**Data to use:**

◇ ◇ ◇ ◇ ◇

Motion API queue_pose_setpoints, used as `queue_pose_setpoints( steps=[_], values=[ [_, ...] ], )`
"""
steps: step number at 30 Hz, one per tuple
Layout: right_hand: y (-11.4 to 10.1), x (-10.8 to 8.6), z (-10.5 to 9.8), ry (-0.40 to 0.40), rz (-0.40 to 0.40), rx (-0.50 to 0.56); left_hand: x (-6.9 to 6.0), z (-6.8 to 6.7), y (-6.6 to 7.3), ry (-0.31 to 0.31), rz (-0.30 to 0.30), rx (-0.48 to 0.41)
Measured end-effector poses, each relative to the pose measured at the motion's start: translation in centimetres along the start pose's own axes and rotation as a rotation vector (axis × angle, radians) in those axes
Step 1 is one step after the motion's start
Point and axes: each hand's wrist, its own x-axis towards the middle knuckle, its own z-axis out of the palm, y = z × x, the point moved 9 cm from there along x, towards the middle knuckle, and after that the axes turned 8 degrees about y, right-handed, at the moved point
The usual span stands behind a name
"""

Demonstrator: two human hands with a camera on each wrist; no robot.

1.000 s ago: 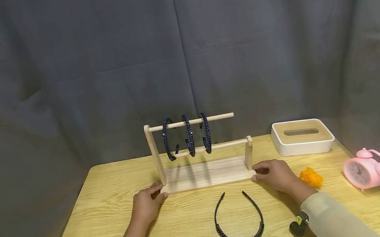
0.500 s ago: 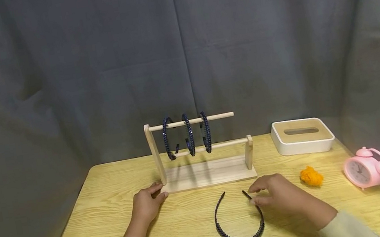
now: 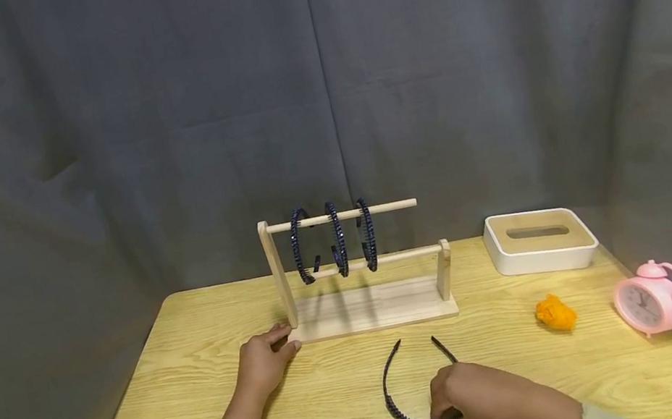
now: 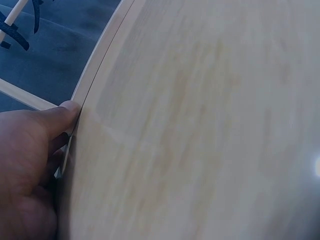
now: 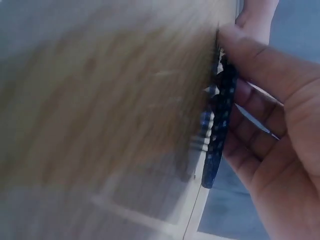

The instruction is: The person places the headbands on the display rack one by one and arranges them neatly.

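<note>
A dark blue toothed headband [image 3: 400,413] lies on the table in the head view, its two tips pointing away from me. My right hand [image 3: 483,400] grips its lower right part, hiding that stretch. In the right wrist view, thumb and fingers are on either side of the toothed band [image 5: 222,120]. Behind it stands a wooden two-bar rack [image 3: 373,317], with three similar headbands [image 3: 338,238] hung over its bars. My left hand [image 3: 261,364] holds the front left corner of the rack's base, thumb at the front edge.
To the right of the rack sits a white tissue box [image 3: 542,261] with a wood-look lid. A crumpled orange piece [image 3: 555,313] and a pink alarm clock [image 3: 657,301] are on the right side of the table [image 3: 183,365]. Grey curtains [image 3: 318,95] close off the back and sides.
My right hand has left the rack's right corner, come toward me and taken hold of the lying headband. The left hand has stayed at the rack's left corner.
</note>
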Motion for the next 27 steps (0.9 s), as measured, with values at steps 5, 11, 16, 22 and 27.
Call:
queue_pose_setpoints(
  steps=[5, 11, 16, 22, 27],
  values=[
    [-0.5, 0.1, 0.1, 0.013, -0.052, -0.073, 0.2, 0.0, 0.1, 0.007, 0.008, 0.006],
    [-1.1, -0.4, -1.4, 0.158, -0.075, -0.057, 0.1, 0.0, 0.1, 0.009, 0.012, 0.000],
    [-1.2, -0.8, -3.5, 0.292, -0.072, 0.081, 0.0, -0.1, 0.0, 0.020, -0.002, 0.007],
    [0.8, -1.7, -5.9, 0.423, 0.095, 0.346, 0.0, 0.0, 0.1, 0.012, 0.003, 0.010],
    [3.3, -3.3, -8.0, 0.538, 0.337, 0.630, 0.0, 0.0, 0.1, 0.010, 0.007, 0.017]
  ],
)
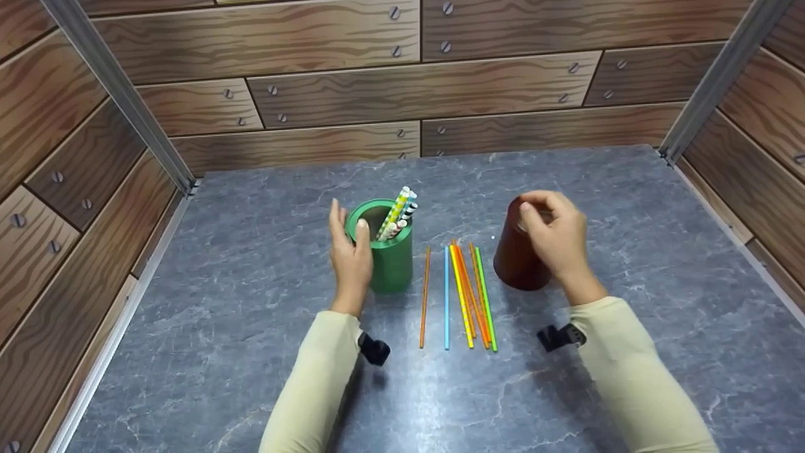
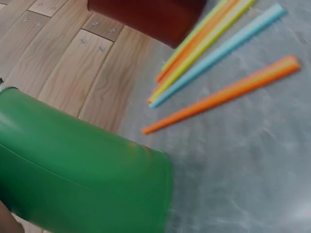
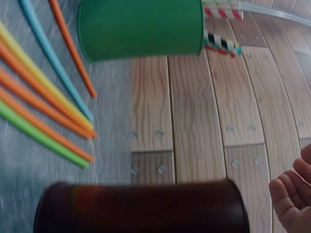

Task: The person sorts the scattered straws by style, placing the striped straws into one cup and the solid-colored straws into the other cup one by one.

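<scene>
A green cup [image 1: 393, 267] stands upright, with several patterned paper straws [image 1: 396, 214] leaning out of its rim. My left hand [image 1: 352, 258] is at the cup's left side, fingers extended and thumb by the near rim; a bit of it shows at the lower left of the left wrist view. Over the mouth of a dark brown cup [image 1: 519, 258] is my right hand [image 1: 560, 236], fingers loosely bent. The right wrist view shows those fingers [image 3: 286, 194] beyond the brown cup's end, with nothing seen in them. The brown cup's inside is hidden.
Several thin, straight coloured sticks lie between the cups, among them an orange stick [image 1: 425, 296], a blue stick [image 1: 447, 296] and a green stick [image 1: 485, 299]. The grey marbled tabletop [image 1: 251, 283] meets wood-patterned walls [image 1: 333, 94] at the back and sides.
</scene>
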Demonstrator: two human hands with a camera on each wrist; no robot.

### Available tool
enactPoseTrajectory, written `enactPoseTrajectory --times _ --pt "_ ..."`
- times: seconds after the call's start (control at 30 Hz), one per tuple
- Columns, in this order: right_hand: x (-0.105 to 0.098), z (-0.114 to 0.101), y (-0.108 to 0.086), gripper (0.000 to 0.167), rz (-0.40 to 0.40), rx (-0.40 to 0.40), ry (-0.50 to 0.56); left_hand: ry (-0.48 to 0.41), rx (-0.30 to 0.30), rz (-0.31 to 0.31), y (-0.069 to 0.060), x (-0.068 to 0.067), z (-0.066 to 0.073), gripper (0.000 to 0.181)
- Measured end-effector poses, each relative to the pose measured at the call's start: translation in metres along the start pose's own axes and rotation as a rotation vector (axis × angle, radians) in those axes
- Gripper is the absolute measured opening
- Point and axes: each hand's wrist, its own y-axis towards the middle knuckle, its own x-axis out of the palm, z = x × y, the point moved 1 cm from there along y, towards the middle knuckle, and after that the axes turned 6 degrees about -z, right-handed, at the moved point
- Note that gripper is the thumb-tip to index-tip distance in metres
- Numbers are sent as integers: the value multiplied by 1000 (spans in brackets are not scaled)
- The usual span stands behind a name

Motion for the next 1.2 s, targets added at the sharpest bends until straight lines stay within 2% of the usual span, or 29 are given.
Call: enactPoseTrajectory --times 0.1,0.17,0.23,0.33,0.4,0.43,0.47,0.53,0.57,0.67,0.8,0.93,1.07,1.2 --pt "-10 5 3 13 30 -4 -36 1 67 42 3 -1 14 59" --pt "-16 9 4 14 43 -2 -61 23 167 80 1 -2 25 57" --pt "-21 13 4 15 54 -2 -71 47 330 133 -2 -3 36 52" --pt "-25 21 5 17 80 3 -72 96 639 194 -10 -1 50 45" --pt "-27 28 5 18 93 15 -70 142 801 173 -18 4 56 41" --pt "-28 32 5 18 98 24 -73 165 848 144 -22 8 58 39" --pt "-29 35 5 19 100 38 -74 191 863 102 -27 12 59 37" --pt "-31 42 5 21 96 73 -61 254 836 -1 -36 20 59 33" --pt "-31 45 5 22 93 90 -51 287 796 -58 -40 25 57 31" --pt "-33 53 5 25 76 143 2 393 624 -195 -50 37 46 30" --pt "-36 54 1 29 53 202 98 483 411 -315 -60 49 26 38" --pt "-37 53 -1 33 42 266 183 494 250 -424 -68 60 9 49" --pt "-33 67 -2 35 25 346 244 489 154 -490 -72 68 -1 53" --pt "-28 78 -1 37 1 404 248 489 92 -483 -72 74 -6 50"
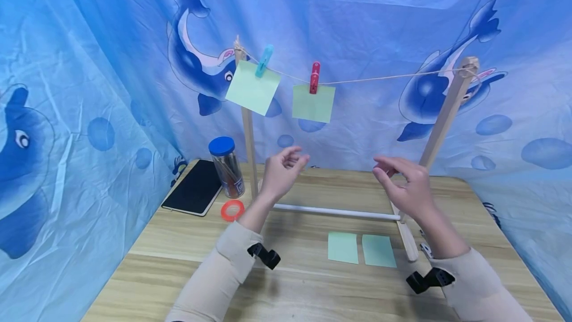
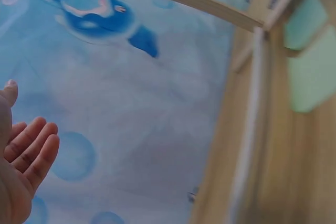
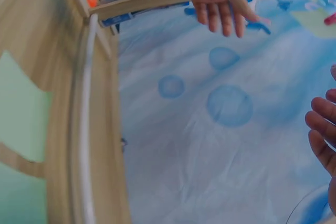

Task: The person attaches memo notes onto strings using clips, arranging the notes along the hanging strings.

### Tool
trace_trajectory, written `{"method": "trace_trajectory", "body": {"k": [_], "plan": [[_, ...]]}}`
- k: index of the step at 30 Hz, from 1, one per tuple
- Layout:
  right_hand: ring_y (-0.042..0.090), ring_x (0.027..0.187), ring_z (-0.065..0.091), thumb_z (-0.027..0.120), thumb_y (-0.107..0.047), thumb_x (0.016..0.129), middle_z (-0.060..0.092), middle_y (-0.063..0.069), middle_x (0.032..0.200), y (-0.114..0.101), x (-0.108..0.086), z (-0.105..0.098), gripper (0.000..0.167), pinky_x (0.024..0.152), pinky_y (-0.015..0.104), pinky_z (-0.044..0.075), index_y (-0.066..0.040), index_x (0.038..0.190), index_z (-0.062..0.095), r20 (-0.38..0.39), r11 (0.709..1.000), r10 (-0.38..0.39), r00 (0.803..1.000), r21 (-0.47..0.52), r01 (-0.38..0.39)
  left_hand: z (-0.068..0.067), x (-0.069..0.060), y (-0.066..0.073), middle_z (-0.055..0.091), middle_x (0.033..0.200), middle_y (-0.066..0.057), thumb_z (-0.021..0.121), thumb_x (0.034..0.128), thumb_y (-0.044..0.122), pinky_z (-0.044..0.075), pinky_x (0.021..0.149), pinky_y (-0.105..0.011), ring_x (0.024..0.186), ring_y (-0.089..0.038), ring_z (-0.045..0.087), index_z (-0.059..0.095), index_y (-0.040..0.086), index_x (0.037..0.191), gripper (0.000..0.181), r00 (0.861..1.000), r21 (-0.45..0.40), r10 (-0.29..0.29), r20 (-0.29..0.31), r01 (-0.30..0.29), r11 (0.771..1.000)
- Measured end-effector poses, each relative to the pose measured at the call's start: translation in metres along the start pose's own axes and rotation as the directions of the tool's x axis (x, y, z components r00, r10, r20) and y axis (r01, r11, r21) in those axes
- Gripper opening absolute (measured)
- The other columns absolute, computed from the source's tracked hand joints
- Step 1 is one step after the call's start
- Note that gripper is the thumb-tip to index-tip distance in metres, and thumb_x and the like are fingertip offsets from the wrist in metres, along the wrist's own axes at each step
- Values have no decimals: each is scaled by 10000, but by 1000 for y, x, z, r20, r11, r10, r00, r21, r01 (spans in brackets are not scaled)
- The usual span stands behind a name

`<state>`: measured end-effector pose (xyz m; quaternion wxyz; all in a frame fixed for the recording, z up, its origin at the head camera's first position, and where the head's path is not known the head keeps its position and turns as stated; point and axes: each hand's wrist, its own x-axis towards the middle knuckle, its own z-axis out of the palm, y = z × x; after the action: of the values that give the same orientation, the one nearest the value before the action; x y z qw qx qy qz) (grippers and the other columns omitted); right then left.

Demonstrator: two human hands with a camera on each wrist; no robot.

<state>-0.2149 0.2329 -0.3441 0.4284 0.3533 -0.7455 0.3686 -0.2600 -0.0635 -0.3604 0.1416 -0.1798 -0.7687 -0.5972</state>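
Note:
A string (image 1: pixel 380 79) runs between two wooden posts. A green note (image 1: pixel 253 87) hangs tilted under a blue clothespin (image 1: pixel 264 61) at its left, and another green note (image 1: pixel 313 104) hangs from a red clothespin (image 1: pixel 315 77). Below them my left hand (image 1: pixel 280 173) hovers in the air, its fingers loosely bent and holding nothing. My right hand (image 1: pixel 408 188) is raised beside the right post (image 1: pixel 447 113), empty too, with relaxed fingers. Two more green notes (image 1: pixel 342 248) (image 3: pixel 21 108) lie side by side on the table in front of the white rod (image 1: pixel 335 211).
A black notebook (image 1: pixel 194 188), a clear jar with a blue lid (image 1: pixel 228 168) and an orange ring (image 1: pixel 232 210) are at the left. Metal clips (image 1: pixel 426 250) lie by the right post's foot (image 1: pixel 405 237). A blue dolphin curtain (image 1: pixel 357 24) hangs behind.

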Motion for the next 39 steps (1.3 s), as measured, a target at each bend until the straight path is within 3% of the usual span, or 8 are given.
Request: {"method": "trace_trajectory", "body": {"k": [4,8,11,16,22,32,39], "plan": [[-30,790,616,740,45,805,736,111,835,2,-22,-7,268,734,118,496,31,1072,753,30,992,120,992,-33,-119,5,-18,-20,746,962,-67,735,946,283,581,756,-271,818,-172,702,697,9,1211,384,999,122,24,40,-29,992],[-54,782,610,748,77,801,737,106,838,6,-49,-14,265,730,102,492,30,1062,748,48,971,229,972,-86,-225,10,-37,-37,733,918,-55,732,946,228,579,731,-261,788,-152,690,719,5,1137,293,993,205,51,105,-71,976],[-69,779,608,746,76,815,738,107,835,9,-68,-18,243,717,97,492,27,1053,752,54,947,310,949,-107,-303,15,-50,-48,725,927,-33,728,947,222,570,754,-255,813,-135,677,718,13,1143,287,987,249,37,159,-77,966],[-81,791,608,747,82,818,736,109,834,13,-93,-26,239,711,89,492,24,1050,756,60,921,380,923,-116,-371,20,-67,-62,716,986,-30,722,954,250,566,792,-260,867,-133,667,711,19,1172,317,971,253,-4,238,-58,966],[-93,794,598,757,64,823,725,123,829,13,-118,-36,215,699,82,487,46,1037,750,57,893,434,899,-156,-421,27,-83,-77,718,965,-44,714,962,224,569,784,-262,855,-143,670,717,-10,1134,291,962,214,-7,273,-53,975],[-115,776,588,755,26,862,731,169,873,18,-156,-56,205,690,73,487,58,1065,738,38,810,561,827,-231,-539,41,-102,-92,717,961,-43,720,953,190,566,789,-273,844,-126,663,708,-17,1132,274,948,230,-88,306,17,973],[-120,793,579,747,-61,910,731,175,920,20,-181,-73,225,686,61,474,48,1107,726,58,735,653,755,-290,-613,54,-108,-101,711,916,-33,734,940,153,554,745,-230,802,-78,642,719,-26,1105,244,937,228,-52,344,-29,973]]}}
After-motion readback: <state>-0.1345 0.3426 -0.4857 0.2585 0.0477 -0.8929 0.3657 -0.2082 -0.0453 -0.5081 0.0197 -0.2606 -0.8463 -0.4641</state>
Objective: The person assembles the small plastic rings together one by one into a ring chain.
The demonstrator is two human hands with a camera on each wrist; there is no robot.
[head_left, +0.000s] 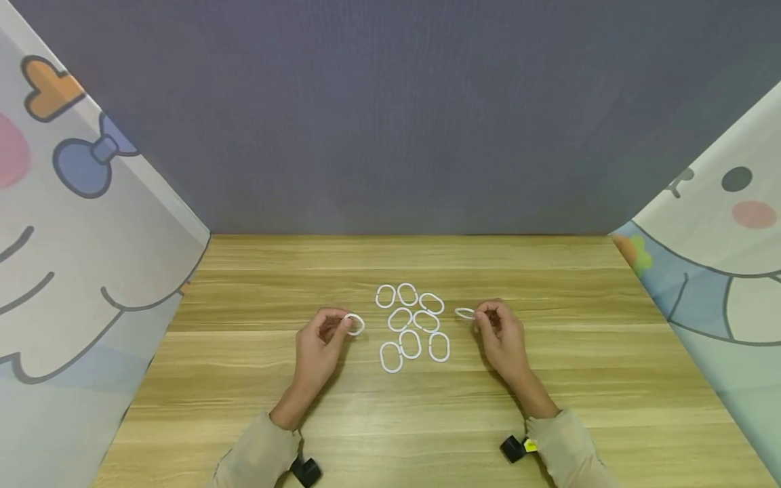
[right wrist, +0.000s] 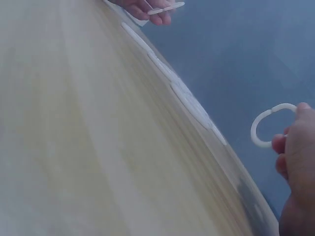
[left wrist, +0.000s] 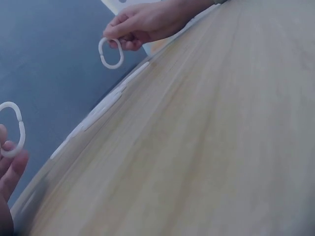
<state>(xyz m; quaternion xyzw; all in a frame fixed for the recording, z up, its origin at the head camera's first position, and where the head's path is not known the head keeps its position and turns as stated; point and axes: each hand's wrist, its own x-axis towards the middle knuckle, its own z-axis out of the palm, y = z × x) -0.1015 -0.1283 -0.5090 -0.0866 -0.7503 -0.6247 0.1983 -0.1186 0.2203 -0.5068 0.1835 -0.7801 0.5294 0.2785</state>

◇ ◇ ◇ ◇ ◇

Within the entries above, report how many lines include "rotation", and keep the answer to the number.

**Finished task:**
3